» Your task: Please print the entries below exactly, from the line with "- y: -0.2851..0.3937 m" through the line with "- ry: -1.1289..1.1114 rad", including both of those lines and leaving out all others.

» Listed records:
***
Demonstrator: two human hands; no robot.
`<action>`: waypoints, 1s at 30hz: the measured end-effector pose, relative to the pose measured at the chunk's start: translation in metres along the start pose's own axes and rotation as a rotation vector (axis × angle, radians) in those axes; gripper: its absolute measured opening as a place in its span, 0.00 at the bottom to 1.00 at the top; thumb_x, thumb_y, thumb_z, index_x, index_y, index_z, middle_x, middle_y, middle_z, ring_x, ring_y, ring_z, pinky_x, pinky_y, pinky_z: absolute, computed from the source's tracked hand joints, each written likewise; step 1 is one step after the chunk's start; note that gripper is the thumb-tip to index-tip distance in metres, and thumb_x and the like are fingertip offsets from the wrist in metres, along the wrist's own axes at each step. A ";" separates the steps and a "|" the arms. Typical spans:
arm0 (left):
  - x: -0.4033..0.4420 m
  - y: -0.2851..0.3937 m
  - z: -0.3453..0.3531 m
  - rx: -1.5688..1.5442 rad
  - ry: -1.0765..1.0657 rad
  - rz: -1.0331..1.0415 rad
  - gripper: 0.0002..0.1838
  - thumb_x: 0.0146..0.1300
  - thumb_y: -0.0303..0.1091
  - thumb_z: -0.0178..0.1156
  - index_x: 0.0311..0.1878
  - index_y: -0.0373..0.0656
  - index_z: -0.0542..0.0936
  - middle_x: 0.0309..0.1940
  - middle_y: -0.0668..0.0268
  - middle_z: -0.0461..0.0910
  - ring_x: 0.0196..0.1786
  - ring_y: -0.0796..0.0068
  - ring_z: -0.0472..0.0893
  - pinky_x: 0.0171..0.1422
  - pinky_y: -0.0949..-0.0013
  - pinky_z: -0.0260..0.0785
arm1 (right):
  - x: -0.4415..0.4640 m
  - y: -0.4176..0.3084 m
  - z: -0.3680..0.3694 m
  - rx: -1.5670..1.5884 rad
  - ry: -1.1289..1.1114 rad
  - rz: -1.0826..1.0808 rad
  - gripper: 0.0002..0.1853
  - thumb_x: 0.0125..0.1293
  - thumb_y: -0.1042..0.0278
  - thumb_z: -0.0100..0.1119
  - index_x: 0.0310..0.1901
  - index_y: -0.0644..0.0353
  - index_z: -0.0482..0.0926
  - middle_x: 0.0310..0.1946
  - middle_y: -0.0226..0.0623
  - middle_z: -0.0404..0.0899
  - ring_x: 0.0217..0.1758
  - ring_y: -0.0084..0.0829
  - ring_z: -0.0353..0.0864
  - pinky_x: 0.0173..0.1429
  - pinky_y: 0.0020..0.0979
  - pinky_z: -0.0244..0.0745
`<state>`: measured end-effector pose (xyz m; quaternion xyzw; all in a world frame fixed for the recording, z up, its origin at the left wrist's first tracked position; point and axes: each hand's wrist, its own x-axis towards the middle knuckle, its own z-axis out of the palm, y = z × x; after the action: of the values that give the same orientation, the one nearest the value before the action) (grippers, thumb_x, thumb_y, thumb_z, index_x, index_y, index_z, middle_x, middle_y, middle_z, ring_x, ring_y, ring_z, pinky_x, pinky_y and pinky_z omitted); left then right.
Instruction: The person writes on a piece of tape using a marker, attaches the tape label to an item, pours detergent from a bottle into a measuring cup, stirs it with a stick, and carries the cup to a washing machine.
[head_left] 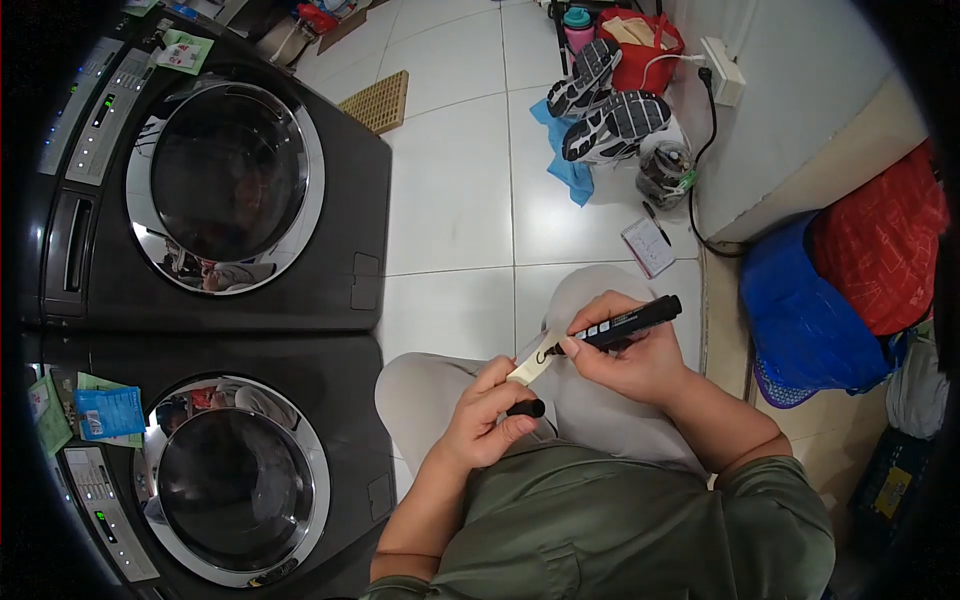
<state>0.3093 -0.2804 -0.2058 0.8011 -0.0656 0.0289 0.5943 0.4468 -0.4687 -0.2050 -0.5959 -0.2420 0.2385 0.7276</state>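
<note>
In the head view my right hand [632, 362] grips a thick black marker [632, 320], its writing end pointing down and left. The tip is at a small pale cream strip [531, 371], which carries a dark curved pen stroke. My left hand [485, 418] pinches the near end of that strip. The marker's black cap [526, 408] sticks out from between the fingers of the same hand. Both hands are above my lap, over light grey trousers [425, 385]. What the strip is exactly, I cannot make out.
Two dark front-loading machines [350, 200] line the left side. On the white tiled floor [445, 220] are a small notepad [649, 247], a pen [657, 224], upturned sneakers [615, 125] and a blue cloth [570, 170]. A blue bag [800, 310] and a power strip [722, 72] are on the right.
</note>
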 end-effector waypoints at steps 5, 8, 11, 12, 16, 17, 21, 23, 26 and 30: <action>-0.001 -0.002 -0.001 -0.006 0.007 0.012 0.19 0.63 0.45 0.66 0.38 0.35 0.80 0.32 0.61 0.68 0.37 0.65 0.68 0.40 0.68 0.61 | 0.001 -0.002 -0.002 -0.007 0.015 0.015 0.07 0.60 0.73 0.70 0.36 0.61 0.79 0.25 0.21 0.76 0.27 0.10 0.69 0.29 0.19 0.63; -0.001 -0.002 -0.001 -0.003 0.007 0.011 0.19 0.63 0.45 0.66 0.38 0.35 0.80 0.33 0.60 0.69 0.37 0.64 0.68 0.41 0.68 0.61 | 0.002 0.001 0.001 0.004 0.053 -0.015 0.07 0.60 0.73 0.69 0.35 0.61 0.79 0.25 0.21 0.75 0.26 0.10 0.68 0.29 0.19 0.63; -0.002 -0.002 0.001 -0.021 0.017 0.007 0.19 0.62 0.45 0.67 0.37 0.34 0.80 0.33 0.60 0.70 0.37 0.65 0.68 0.41 0.67 0.61 | 0.001 -0.002 -0.001 -0.028 0.017 0.003 0.07 0.60 0.73 0.69 0.35 0.61 0.79 0.24 0.21 0.75 0.25 0.10 0.68 0.28 0.19 0.62; -0.001 -0.002 0.001 -0.030 0.024 0.012 0.19 0.62 0.45 0.67 0.37 0.34 0.80 0.33 0.60 0.70 0.37 0.65 0.68 0.41 0.67 0.61 | 0.001 -0.001 -0.003 -0.044 0.011 -0.001 0.07 0.60 0.73 0.69 0.35 0.61 0.79 0.23 0.21 0.75 0.25 0.11 0.68 0.28 0.19 0.62; -0.001 -0.002 0.002 -0.027 0.033 0.023 0.20 0.62 0.46 0.67 0.37 0.34 0.81 0.33 0.61 0.69 0.36 0.66 0.68 0.40 0.68 0.60 | 0.000 -0.001 -0.001 0.003 0.048 -0.011 0.07 0.60 0.72 0.69 0.34 0.61 0.79 0.22 0.21 0.74 0.24 0.11 0.68 0.27 0.20 0.61; -0.002 -0.003 0.002 -0.029 0.030 0.016 0.20 0.62 0.46 0.67 0.37 0.34 0.81 0.33 0.61 0.69 0.36 0.66 0.68 0.40 0.68 0.60 | 0.000 -0.001 -0.001 -0.027 0.035 -0.004 0.07 0.60 0.72 0.69 0.33 0.60 0.79 0.22 0.21 0.74 0.24 0.11 0.67 0.27 0.20 0.61; -0.003 -0.007 0.003 -0.032 0.030 0.014 0.21 0.62 0.47 0.66 0.36 0.34 0.81 0.32 0.62 0.68 0.36 0.67 0.67 0.39 0.69 0.59 | 0.002 0.003 -0.002 -0.070 0.036 -0.018 0.07 0.60 0.70 0.69 0.32 0.60 0.79 0.21 0.21 0.74 0.23 0.11 0.67 0.26 0.20 0.61; -0.004 -0.008 0.003 -0.032 0.035 0.014 0.21 0.62 0.48 0.66 0.35 0.34 0.81 0.32 0.62 0.68 0.35 0.67 0.67 0.39 0.69 0.59 | 0.003 0.003 -0.001 -0.063 0.049 -0.018 0.07 0.60 0.70 0.69 0.32 0.60 0.79 0.21 0.21 0.74 0.23 0.11 0.66 0.26 0.20 0.61; -0.005 -0.009 0.002 -0.042 0.033 0.002 0.21 0.62 0.48 0.66 0.35 0.34 0.81 0.32 0.62 0.68 0.36 0.66 0.68 0.40 0.69 0.59 | 0.004 -0.004 -0.001 -0.062 0.035 0.018 0.06 0.60 0.71 0.68 0.32 0.60 0.79 0.20 0.21 0.73 0.23 0.12 0.66 0.27 0.21 0.61; -0.004 -0.008 0.003 -0.037 0.037 0.014 0.22 0.62 0.48 0.66 0.35 0.34 0.81 0.33 0.61 0.68 0.36 0.66 0.69 0.41 0.70 0.60 | 0.002 -0.004 -0.004 -0.062 0.023 0.019 0.06 0.60 0.72 0.67 0.32 0.61 0.79 0.21 0.21 0.73 0.24 0.11 0.66 0.27 0.21 0.61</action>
<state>0.3064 -0.2803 -0.2146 0.7887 -0.0608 0.0467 0.6099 0.4506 -0.4711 -0.2016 -0.6233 -0.2351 0.2309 0.7092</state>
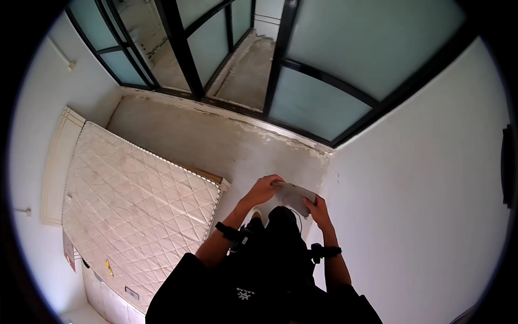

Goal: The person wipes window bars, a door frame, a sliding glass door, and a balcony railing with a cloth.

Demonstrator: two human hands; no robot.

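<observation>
cloth [294, 197], grey, spans the gap between both hands in front of the body, over the bare floor [210, 135] and to the right of the quilted mattress [135, 200]. the left hand [263, 189] has its grip closed on one end; the right hand [319, 210] pinches the other.

Place: bedroom, apparently in a home
Mattress [140, 205]: quilted, uncovered, against a pale headboard [55, 167]
Floor [162, 127]: bare, patchy, flaking near the partition [318, 105]
Partition panes: frosted, dark-framed
Wall [410, 178]: plain white
</observation>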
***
» Task output:
  - y: -0.2851..0.3937 m
  - z: -0.3453..0.3531 m
  - rx: -1.5688..1.5442 rad
  - ry: -1.0765..1.0657 rad
  - rz: -1.0331..1.0415 rad
  - gripper: 0.0002..0.1838
  - thumb_x: 0.0146..0.1300
  - thumb_y: -0.0303..0.1091
  - thumb_z: -0.0178..0.1156
  - index_x: 0.0311..0.1878
  - index_y: -0.0373..0.0656
  - index_z: -0.0542..0.0936
  - middle_x: 0.0309..0.1940
  - middle_y: -0.0668..0.0268
  - middle_z: -0.0461..0.0910
  - ring_x: 0.0196..0.1786
  - ring_y: -0.0796..0.0068
  - ring_z: -0.0472..0.0893
  - pinky_x: 0.0171..0.1422
  - pinky_y: -0.0949..-0.0013
  - pinky_z: -0.0260..0.0785
arm1 (right):
  - x: -0.4415..0.4640 m
  - y: -0.4176..0.3084 m
  - z: -0.3680..0.3694 m
  - rx: -1.5670..1.5884 rad
  - ry: -1.1289..1.1114 rad

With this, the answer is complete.